Despite criticism, the US Federal Reserve was sensible to pause. There is considerable policy tightening in the pipeline that will slow the economy. But it will raise rates if its aggressive tightening to date does not curb core inflation.

The Fed’s credibility allows it to pause. In contrast, the Bank of England lacks any credibility and so has not been able to pause. So further rises look likely, with recession possible.

The second key issue warrants more attention. Future monetary policy neutrality points to the need for real positive interest rates. This is in addition to central banks shrinking their balance sheets.

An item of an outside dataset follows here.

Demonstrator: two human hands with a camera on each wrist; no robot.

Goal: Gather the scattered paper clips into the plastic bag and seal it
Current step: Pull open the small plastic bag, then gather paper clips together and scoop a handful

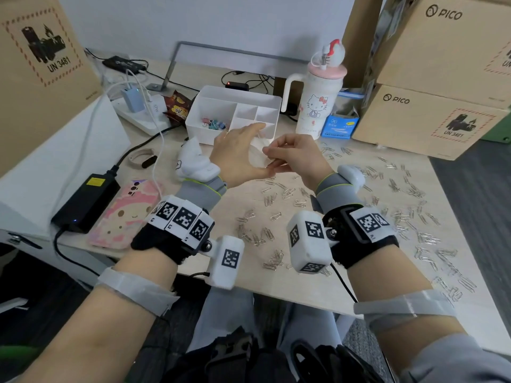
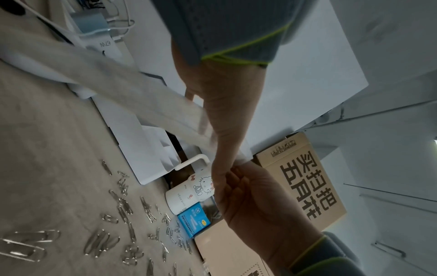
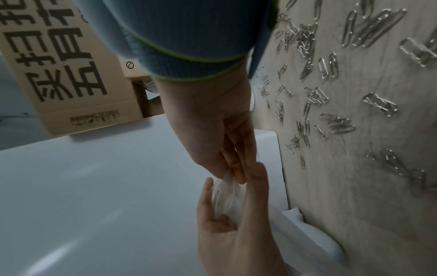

Markets may thus no longer be able to rely upon monetary policy as being the inevitable shock absorber, where rates are cut in response to economic weakness or financial stress. If so, expect more policy pressures and market volatility.

It is quite possible that inflation in many western economies, including the US, euro area and the UK, may settle at a higher level than before the pandemic, and above the 2 per cent where markets always seem to expect inflation to return to. If so, expect talk of higher targets.

When the inflation environment changes, expectations can adjust slowly. This was the case in the 1970s. It was also the case in the early 1990s. Then I was in a small group of economists who believed we were moving to a new era of low inflation and was struck by how long it took market thinking to adjust. It kept expecting inflation to return to its previous higher levels globally. Likewise now. Two per cent is ingrained in thinking. Perhaps this should now be 3 per cent.

For a quarter of a century, inflation has been low because of globalisation, the squeeze on wage shares, financialisation and technology. Two of these four are changing, with globalisation replaced by fragmentation and wage shares rising. A 1977 article by economist Bob Rowthorn seems relevant now, highlighting the conflict between workers and owners and how they anticipate inflation and react.

Also, markets are mindful of the group thinking that has characterised central banks. Before the pandemic there was agreement that R-star, the real neutral rate of interest that is consistent with stable economic conditions, was zero in most western economies. So if inflation settled at 3 per cent, policy rates would be 3 per cent. But an R-star of close to zero is a policy outcome that reflects deeply flawed thinking because of the distortions that arise from cheap money. That thinking has been at the heart of the problems we have seen.

Cheap money led to asset price inflation, to markets not pricing properly for risk and to a misallocation of capital. It also contributed significantly to the recent bout of inflation. The last thing the world economy needs is a return to cheap money.

Lower inflation will contribute to positive policy rates. But that is unlikely to be the whole story. This is about a credible shift in thinking that keeps policy rates higher than markets have become used to since the 2008 global financial crisis.